PROBLEM TO WORK ON:
Print the data that follows, exactly and completely.

▽

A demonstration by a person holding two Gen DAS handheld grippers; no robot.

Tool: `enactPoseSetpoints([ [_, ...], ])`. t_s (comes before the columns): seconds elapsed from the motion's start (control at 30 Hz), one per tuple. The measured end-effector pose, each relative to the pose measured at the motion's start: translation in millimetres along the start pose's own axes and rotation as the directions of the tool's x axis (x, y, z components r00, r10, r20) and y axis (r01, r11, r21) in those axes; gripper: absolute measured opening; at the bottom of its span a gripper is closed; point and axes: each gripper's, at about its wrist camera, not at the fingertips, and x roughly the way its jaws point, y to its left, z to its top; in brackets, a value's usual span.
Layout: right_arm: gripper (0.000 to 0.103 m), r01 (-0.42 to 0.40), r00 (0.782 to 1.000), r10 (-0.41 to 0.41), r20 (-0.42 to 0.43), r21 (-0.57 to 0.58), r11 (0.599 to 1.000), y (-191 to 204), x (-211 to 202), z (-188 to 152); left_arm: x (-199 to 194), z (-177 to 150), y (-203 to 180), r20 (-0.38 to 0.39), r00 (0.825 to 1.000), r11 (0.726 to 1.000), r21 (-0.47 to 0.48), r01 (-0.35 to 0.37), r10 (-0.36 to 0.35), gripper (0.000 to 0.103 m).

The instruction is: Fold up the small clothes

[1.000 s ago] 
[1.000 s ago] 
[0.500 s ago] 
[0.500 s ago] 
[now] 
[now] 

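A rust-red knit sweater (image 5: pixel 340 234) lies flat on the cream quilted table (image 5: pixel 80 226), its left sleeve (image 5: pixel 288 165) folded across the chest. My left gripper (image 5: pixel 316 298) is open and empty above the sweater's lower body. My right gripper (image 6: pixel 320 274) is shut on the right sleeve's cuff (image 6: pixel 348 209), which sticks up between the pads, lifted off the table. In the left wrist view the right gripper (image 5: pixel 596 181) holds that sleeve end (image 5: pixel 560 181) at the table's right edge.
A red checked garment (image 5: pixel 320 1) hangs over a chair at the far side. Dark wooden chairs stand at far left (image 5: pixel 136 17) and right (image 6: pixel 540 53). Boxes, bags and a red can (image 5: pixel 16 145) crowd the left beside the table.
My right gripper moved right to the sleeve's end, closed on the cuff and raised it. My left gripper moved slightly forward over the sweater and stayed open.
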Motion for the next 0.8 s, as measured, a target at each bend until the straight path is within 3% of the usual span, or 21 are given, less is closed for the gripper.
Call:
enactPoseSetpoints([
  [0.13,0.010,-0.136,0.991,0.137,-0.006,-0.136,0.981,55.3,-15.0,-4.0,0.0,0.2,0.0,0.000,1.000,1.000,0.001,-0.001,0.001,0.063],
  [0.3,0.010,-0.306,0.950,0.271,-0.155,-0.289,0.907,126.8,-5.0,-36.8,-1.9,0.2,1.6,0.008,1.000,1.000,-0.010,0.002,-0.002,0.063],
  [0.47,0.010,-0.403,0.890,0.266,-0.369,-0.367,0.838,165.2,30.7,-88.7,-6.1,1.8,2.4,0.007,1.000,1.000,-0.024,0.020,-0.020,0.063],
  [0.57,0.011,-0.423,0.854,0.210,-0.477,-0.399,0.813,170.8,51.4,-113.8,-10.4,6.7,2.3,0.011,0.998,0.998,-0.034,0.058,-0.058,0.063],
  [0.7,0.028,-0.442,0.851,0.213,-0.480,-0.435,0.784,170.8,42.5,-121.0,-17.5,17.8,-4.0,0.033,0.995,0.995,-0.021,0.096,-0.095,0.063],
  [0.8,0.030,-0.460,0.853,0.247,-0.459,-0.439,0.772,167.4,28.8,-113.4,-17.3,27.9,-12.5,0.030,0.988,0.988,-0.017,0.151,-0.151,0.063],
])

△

FINISHED EXERCISE:
A demonstration by a person holding two Gen DAS handheld grippers; no robot.

Tool: `enactPoseSetpoints([ [_, ...], ])`. t_s (comes before the columns): seconds elapsed from the motion's start (control at 30 Hz), one per tuple. The measured end-effector pose, each relative to the pose measured at the motion's start: translation in millimetres along the start pose's own axes and rotation as the directions of the tool's x axis (x, y, z components r00, r10, r20) and y axis (r01, r11, r21) in those axes; gripper: absolute measured opening; at the bottom of its span a gripper is closed; point and axes: each gripper's, at about its wrist camera, not at the fingertips, and x roughly the way its jaws point, y to its left, z to its top; in brackets, a value's usual span.
Layout: right_arm: gripper (0.000 to 0.103 m), r01 (-0.42 to 0.40), r00 (0.782 to 1.000), r10 (-0.41 to 0.41), r20 (-0.42 to 0.43), r21 (-0.57 to 0.58), r11 (0.599 to 1.000), y (-191 to 204), x (-211 to 202), z (-188 to 152); left_arm: x (-199 to 194), z (-177 to 150), y (-203 to 180), r20 (-0.38 to 0.39), r00 (0.825 to 1.000), r11 (0.726 to 1.000), r21 (-0.47 to 0.48), r01 (-0.35 to 0.37), r10 (-0.36 to 0.35), gripper (0.000 to 0.103 m).

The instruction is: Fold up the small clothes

[1.000 s ago] 
[1.000 s ago] 
[0.500 s ago] 
[0.500 s ago] 
[now] 
[now] 

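A rust-red knit sweater (image 5: pixel 340 234) lies flat on the cream quilted table (image 5: pixel 80 226), its left sleeve (image 5: pixel 288 165) folded across the chest. My left gripper (image 5: pixel 316 298) is open and empty above the sweater's lower body. My right gripper (image 6: pixel 320 274) is shut on the right sleeve's cuff (image 6: pixel 348 209), which sticks up between the pads, lifted off the table. In the left wrist view the right gripper (image 5: pixel 596 181) holds that sleeve end (image 5: pixel 560 181) at the table's right edge.
A red checked garment (image 5: pixel 320 1) hangs over a chair at the far side. Dark wooden chairs stand at far left (image 5: pixel 136 17) and right (image 6: pixel 540 53). Boxes, bags and a red can (image 5: pixel 16 145) crowd the left beside the table.
My right gripper moved right to the sleeve's end, closed on the cuff and raised it. My left gripper moved slightly forward over the sweater and stayed open.
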Motion for the next 0.8 s, as measured, a target at each bend until the straight path is within 3% of the usual span, or 21 are given, less is closed for the gripper.
Call:
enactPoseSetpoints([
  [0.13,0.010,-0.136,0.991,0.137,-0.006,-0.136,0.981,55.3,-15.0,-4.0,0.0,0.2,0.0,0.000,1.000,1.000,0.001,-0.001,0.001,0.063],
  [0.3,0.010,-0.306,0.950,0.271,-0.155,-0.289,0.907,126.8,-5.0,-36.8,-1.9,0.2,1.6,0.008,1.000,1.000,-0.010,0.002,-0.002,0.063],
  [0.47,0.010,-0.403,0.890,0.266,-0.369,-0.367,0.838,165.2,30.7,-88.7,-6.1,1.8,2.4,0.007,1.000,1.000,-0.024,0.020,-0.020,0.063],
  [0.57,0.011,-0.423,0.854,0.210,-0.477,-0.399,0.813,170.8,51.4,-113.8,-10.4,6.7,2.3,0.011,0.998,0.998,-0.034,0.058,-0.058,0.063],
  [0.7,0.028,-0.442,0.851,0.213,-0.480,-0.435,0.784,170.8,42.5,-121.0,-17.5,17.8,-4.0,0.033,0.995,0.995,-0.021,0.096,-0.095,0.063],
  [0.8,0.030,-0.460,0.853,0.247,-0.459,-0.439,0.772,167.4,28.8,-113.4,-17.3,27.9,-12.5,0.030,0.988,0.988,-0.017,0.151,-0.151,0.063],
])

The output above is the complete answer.